▶ Work to be completed: Report every line of the material that contains the string "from".
--------------------
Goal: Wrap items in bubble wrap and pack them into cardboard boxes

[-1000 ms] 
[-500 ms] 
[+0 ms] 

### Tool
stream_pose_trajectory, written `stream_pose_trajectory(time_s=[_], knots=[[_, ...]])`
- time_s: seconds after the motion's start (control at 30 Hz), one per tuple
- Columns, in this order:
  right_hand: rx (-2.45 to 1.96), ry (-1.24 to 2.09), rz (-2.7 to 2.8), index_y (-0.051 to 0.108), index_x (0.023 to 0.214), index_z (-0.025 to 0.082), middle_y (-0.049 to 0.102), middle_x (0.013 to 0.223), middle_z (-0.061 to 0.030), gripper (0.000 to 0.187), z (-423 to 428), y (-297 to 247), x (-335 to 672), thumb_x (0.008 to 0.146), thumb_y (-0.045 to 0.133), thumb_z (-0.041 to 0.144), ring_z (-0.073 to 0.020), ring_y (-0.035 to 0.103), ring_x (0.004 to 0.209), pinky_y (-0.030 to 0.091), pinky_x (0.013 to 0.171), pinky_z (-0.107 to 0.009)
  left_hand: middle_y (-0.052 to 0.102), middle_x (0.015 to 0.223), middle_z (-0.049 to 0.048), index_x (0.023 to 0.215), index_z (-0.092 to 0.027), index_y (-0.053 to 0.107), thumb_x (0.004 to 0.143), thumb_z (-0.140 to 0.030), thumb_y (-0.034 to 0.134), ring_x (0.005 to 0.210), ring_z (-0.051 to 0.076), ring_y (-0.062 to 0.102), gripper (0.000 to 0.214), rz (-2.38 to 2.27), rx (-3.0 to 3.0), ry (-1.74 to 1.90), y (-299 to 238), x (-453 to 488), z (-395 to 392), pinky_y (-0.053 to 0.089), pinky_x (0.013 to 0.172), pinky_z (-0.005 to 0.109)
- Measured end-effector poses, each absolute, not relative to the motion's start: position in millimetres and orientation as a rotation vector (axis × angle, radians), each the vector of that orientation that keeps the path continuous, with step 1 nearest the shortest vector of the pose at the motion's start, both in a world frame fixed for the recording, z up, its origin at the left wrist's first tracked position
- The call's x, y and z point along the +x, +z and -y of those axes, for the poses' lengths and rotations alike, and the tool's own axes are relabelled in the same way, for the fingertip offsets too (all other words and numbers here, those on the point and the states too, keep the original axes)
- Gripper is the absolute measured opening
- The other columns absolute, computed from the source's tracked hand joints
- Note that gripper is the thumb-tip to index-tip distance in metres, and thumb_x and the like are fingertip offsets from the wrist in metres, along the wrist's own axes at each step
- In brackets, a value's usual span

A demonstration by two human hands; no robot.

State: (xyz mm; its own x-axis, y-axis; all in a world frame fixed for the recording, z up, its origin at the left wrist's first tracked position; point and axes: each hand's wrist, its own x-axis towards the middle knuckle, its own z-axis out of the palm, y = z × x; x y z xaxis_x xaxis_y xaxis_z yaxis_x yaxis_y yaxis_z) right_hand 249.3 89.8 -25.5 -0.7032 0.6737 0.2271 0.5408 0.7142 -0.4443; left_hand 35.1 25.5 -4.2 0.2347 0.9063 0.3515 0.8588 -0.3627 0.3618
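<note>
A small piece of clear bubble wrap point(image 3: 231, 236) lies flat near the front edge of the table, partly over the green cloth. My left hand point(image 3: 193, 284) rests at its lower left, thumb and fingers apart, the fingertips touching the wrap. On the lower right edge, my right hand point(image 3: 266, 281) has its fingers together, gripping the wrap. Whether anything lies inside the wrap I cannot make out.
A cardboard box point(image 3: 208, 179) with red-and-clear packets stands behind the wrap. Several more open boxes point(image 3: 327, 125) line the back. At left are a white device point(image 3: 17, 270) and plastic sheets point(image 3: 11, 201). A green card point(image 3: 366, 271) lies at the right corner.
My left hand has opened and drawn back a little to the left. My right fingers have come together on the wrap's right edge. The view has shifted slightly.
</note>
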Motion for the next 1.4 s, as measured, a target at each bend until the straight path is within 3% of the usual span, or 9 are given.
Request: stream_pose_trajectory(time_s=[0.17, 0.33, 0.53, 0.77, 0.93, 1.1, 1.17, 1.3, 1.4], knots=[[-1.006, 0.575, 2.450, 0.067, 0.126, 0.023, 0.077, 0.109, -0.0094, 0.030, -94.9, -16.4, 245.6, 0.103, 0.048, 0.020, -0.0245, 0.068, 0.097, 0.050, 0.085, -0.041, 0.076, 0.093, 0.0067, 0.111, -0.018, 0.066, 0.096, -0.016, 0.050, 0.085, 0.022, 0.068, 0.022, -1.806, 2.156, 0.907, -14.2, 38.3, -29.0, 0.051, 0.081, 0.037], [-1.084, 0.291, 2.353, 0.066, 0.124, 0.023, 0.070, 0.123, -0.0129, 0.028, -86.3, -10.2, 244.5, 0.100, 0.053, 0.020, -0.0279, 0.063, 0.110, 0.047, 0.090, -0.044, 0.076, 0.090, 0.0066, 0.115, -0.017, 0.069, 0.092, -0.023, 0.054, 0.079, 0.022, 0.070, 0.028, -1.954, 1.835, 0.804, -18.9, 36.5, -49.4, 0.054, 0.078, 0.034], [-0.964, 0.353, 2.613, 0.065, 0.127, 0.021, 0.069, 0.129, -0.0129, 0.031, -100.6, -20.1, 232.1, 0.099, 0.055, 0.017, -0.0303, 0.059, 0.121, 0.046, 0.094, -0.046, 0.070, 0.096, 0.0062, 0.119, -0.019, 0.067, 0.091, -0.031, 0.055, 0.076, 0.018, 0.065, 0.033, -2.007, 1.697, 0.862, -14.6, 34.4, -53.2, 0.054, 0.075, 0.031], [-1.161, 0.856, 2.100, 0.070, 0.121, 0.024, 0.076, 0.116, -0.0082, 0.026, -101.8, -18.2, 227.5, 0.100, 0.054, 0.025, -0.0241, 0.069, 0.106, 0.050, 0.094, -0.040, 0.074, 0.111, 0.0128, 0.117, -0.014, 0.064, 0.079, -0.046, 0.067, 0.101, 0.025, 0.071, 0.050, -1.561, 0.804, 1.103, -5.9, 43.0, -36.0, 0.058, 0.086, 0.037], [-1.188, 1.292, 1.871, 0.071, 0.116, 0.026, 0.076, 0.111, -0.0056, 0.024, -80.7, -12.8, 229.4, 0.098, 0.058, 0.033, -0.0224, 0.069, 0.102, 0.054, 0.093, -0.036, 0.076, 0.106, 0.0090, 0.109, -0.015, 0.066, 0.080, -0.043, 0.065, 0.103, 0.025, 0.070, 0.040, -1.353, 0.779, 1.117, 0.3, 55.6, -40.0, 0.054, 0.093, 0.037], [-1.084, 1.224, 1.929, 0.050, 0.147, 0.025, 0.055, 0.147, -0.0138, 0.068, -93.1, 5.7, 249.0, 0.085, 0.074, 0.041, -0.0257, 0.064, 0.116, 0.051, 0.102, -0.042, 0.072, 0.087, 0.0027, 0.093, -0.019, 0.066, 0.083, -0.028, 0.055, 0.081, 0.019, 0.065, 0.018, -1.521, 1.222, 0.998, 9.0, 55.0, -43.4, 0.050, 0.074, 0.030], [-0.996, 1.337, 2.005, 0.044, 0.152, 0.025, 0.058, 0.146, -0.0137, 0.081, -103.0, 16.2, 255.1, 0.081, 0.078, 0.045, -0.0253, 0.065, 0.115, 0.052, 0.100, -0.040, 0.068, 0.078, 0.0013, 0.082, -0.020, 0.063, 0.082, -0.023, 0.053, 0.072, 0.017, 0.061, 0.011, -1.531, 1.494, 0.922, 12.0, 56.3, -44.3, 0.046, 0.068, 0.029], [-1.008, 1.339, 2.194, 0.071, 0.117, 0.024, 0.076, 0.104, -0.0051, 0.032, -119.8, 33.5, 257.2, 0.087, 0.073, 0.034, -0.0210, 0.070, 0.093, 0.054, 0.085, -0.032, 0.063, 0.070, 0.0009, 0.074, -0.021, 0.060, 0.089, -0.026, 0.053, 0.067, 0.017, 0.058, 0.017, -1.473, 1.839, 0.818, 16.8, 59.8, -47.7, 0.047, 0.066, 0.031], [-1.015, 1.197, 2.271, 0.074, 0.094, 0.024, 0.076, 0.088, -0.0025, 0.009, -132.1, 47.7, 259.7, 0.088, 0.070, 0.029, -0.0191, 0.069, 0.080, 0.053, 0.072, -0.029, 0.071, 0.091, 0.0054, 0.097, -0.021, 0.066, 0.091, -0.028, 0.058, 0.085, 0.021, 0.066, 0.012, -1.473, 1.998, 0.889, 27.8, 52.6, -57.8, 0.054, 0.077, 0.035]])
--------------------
▶ Task solution:
- The other columns absolute, computed from the source's tracked hand joints
- Note that gripper is the thumb-tip to index-tip distance in metres, and thumb_x and the like are fingertip offsets from the wrist in metres, along the wrist's own axes at each step

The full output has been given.